Shelley completed Prometheus Unbound in Rome, and he spent mid-1819 writing a tragedy, The Cenci, in Leghorn (Livorno). In this year, prompted among other causes by the Peterloo Massacre, he wrote his best-known political poems: The Masque of Anarchy and Men of England. These were probably his best-remembered works during the 19th century. Around this time period, he wrote the essay The Philosophical View of Reform, which was his most thorough exposition of his political views to that date.

In 1820, hearing of John Keats's illness from a friend, Shelley wrote him a letter inviting him to join him at his residence at Pisa. Keats replied with hopes of seeing him, but instead, arrangements were made for Keats to travel to Rome with the artist Joseph Severn. Inspired by the death of Keats, in 1821 Shelley wrote the elegy Adonais.

In 1821 Shelley met Edward Ellerker Williams, a British naval officer, and his wife Jane Williams. Shelley developed a very strong affection towards Jane and addressed a number of poems to her. In the poems addressed to Jane, such as With a Guitar, To Jane and One Word is Too Often Profaned, he elevates her to an exalted position worthy of worship.
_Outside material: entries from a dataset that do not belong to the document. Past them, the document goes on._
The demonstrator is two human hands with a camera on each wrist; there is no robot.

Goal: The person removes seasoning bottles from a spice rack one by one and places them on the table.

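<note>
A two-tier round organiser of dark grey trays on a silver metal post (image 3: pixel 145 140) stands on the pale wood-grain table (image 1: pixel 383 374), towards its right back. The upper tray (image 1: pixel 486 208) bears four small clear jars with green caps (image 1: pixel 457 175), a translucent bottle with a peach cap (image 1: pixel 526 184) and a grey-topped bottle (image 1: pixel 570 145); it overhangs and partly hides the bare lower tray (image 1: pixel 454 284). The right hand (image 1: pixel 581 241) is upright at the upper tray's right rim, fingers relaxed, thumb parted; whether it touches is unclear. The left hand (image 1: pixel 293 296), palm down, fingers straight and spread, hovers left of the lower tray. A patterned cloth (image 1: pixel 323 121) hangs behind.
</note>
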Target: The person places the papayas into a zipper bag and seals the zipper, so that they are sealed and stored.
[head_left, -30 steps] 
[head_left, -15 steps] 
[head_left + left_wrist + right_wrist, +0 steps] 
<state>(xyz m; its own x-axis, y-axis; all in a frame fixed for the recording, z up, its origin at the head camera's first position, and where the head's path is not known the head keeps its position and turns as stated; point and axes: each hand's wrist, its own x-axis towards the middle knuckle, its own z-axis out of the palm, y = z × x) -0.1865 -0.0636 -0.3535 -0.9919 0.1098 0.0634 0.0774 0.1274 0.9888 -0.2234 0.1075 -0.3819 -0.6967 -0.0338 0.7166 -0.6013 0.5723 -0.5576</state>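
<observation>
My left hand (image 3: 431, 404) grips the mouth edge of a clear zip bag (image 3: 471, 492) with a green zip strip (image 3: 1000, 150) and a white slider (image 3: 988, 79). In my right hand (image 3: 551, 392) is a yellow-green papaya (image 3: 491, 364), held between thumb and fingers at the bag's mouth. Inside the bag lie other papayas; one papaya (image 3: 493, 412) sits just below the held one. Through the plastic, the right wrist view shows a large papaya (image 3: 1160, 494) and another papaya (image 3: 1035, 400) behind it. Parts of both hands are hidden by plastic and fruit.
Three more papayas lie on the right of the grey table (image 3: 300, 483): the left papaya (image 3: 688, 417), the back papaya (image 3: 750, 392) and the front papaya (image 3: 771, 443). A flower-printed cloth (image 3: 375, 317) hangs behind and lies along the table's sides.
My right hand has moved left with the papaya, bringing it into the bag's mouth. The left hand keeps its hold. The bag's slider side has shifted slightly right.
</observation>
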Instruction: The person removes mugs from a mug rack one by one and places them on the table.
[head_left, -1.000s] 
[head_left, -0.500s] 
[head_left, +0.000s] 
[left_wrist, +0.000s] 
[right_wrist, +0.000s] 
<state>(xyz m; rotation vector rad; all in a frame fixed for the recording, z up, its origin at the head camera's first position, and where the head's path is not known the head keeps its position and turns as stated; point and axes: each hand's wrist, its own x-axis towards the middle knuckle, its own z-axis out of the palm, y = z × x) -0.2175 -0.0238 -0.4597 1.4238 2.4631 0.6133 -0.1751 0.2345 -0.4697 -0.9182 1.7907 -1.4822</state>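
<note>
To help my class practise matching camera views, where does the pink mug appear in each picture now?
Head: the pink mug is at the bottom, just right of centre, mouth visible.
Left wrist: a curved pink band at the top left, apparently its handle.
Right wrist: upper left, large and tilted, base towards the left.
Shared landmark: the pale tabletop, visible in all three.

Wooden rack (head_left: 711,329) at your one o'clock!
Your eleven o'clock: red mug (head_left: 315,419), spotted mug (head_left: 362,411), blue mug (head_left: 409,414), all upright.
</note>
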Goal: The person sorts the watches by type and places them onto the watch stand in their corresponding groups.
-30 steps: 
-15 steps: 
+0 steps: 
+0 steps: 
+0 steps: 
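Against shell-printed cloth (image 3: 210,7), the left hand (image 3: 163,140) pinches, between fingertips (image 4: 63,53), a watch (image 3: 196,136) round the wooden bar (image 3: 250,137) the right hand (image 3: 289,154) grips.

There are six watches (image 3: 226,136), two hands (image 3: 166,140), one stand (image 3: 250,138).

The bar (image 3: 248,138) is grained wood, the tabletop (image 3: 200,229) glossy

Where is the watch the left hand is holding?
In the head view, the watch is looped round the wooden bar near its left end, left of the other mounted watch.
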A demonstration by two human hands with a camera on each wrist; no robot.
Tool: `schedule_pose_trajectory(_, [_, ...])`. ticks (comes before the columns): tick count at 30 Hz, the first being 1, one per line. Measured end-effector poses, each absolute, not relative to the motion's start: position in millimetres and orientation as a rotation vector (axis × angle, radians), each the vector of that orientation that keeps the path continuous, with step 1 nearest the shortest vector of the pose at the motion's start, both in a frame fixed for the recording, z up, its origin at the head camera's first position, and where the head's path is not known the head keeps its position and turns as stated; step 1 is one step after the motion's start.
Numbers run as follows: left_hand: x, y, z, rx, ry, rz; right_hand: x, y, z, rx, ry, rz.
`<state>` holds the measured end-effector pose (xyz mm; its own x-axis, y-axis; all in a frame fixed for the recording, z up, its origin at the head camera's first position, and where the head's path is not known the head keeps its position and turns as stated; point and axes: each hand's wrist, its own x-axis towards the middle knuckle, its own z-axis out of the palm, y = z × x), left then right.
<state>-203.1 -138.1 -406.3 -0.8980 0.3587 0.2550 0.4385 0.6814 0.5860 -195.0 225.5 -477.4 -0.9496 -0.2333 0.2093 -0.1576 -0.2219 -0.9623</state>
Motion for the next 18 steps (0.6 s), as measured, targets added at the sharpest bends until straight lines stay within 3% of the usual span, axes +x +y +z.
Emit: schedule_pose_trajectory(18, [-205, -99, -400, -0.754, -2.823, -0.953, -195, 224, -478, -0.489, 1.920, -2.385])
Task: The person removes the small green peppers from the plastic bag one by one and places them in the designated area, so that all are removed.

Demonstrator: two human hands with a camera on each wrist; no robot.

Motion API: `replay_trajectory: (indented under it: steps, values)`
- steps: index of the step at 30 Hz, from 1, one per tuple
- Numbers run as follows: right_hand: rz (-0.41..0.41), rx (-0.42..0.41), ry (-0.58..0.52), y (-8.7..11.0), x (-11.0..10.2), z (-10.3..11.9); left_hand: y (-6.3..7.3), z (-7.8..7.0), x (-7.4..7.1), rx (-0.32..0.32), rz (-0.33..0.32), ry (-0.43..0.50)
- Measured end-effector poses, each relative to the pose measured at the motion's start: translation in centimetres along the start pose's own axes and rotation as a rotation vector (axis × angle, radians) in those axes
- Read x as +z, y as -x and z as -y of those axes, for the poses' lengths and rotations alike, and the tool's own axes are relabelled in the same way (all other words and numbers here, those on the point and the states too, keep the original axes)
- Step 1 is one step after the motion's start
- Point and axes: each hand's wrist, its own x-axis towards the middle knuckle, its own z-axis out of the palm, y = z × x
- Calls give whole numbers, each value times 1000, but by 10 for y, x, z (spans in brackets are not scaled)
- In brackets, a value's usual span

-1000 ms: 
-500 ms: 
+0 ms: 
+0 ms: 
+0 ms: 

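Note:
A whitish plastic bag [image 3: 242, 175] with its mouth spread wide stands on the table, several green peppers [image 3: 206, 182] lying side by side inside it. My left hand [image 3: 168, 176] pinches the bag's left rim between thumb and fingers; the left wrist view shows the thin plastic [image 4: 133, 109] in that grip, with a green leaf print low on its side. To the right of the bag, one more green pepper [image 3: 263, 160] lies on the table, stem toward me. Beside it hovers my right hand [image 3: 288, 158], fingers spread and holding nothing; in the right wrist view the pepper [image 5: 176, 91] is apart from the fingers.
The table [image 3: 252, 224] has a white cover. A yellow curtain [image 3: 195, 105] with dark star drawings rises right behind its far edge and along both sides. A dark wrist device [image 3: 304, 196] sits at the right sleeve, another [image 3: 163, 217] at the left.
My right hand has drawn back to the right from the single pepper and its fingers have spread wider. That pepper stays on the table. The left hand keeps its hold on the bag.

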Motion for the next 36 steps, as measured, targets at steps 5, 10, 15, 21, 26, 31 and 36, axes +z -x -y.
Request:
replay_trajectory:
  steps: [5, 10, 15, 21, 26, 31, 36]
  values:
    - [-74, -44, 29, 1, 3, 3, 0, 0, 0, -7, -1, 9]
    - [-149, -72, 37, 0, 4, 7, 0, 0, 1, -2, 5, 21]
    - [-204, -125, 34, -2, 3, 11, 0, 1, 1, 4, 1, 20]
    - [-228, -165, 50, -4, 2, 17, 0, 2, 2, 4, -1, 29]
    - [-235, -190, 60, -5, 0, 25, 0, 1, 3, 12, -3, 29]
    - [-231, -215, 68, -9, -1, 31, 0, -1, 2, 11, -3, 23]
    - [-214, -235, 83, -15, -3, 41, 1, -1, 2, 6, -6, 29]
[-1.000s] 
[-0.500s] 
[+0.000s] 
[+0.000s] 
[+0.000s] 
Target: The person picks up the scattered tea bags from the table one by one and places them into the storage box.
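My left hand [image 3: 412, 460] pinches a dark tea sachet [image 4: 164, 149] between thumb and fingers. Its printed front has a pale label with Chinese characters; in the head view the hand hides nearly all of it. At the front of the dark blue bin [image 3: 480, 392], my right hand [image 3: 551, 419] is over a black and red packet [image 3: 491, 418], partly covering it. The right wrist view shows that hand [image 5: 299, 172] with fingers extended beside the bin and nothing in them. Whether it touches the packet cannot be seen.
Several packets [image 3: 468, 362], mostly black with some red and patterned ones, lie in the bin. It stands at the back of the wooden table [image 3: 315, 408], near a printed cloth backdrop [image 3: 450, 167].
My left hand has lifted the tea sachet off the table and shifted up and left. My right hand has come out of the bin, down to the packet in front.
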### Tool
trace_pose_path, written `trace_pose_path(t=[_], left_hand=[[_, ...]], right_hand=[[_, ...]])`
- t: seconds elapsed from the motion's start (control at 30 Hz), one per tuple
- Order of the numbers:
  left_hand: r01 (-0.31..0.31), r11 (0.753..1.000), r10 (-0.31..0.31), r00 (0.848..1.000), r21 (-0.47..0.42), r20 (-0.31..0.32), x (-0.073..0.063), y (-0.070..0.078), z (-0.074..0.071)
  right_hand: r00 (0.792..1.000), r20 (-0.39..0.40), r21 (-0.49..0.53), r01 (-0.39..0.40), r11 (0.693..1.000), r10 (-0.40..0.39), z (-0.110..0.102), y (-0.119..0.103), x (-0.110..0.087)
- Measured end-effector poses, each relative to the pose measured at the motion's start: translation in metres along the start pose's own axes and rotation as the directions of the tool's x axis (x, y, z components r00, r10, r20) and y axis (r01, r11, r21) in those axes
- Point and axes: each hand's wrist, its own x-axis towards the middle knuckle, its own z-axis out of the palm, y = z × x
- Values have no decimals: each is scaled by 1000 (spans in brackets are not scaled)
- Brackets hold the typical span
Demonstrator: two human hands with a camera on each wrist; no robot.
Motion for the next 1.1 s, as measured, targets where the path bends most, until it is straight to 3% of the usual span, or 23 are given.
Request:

In 1822 Shelley arranged for Leigh Hunt, the British poet and editor who had been one of his chief supporters in England, to come to Italy with his family. He meant for the three of them—himself, Byron and Hunt—to create a journal, which would be called The Liberal. With Hunt as editor, their controversial writings would be disseminated, and the journal would act as a counter-blast to conservative periodicals such as Blackwood's Magazine and Quarterly Review.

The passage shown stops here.